The output from my nodes is closest to 1ml and Mempool. We’ll continue slicing and dicing our data to understand it more, and hopefully, it will give us some understanding to make sense of data in other explorers. Before we do that a couple of info to keep in the mind:

  • LN graph that we pull from our node represents the that graph our nodes sees, and it is by no way a complete view of the network.

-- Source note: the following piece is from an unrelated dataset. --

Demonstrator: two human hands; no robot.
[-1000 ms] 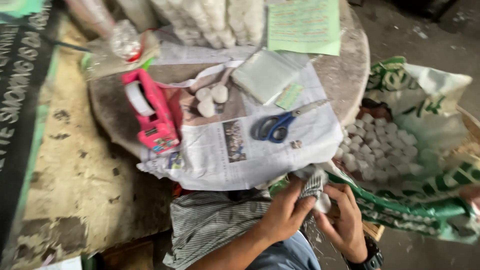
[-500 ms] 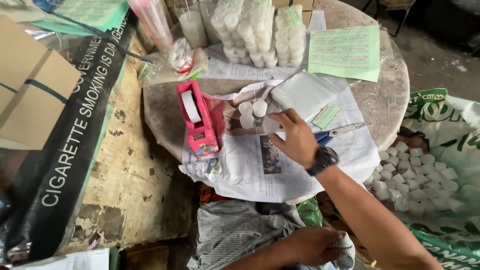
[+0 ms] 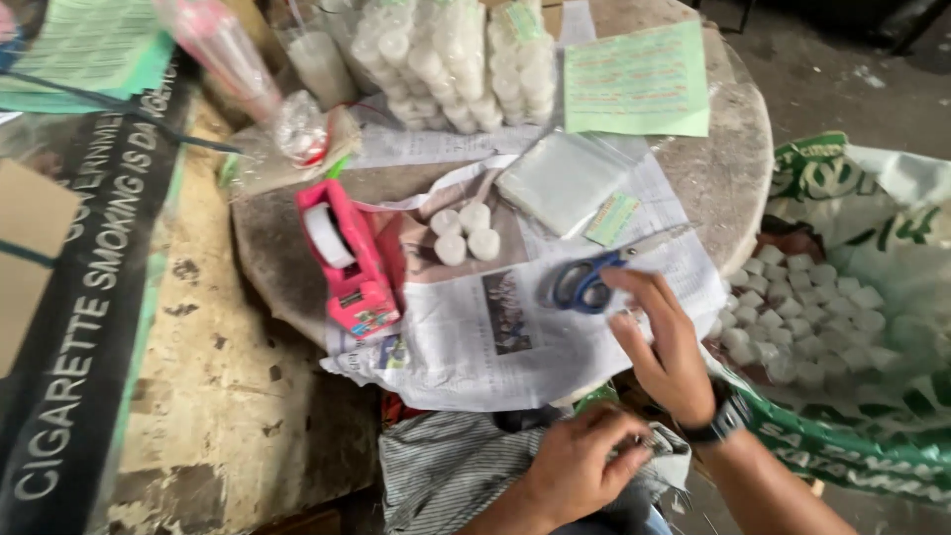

Our node creates a view of the LN graph based on data it receives from our peers.
  • If we are connected to well connected peers that are spread out in terms of graph topology, we may assume that we have reasonably good view of the network.

Slicing the nodes’ data

The node data has below columns

Code:

first_node = graph_data['nodes'][0]  # Get the first item (node)
node_keys = first_node.keys()  # Get the keys, which represent the columns
print("Columns in 'nodes' dictionary:", node_keys)

Output:

Columns in ‘nodes’ dictionary: dict_keys([‘last_update’, ‘pub_key’, ‘alias’, ‘addresses’, ‘color’, ‘features’, ‘custom_records’])

Are all pub keys ( node ID) unique here?

Code

print("Count of unique pub_keys:", len({node['pub_key'] for node in graph_data['nodes']}))

Output:

Count of unique pub_keys: 15246

This is the number of nodes that I said earlier, we got from the ‘describegraph’ output from my node. Now, can we trim out zombie nodes – nodes that are ‘dead’.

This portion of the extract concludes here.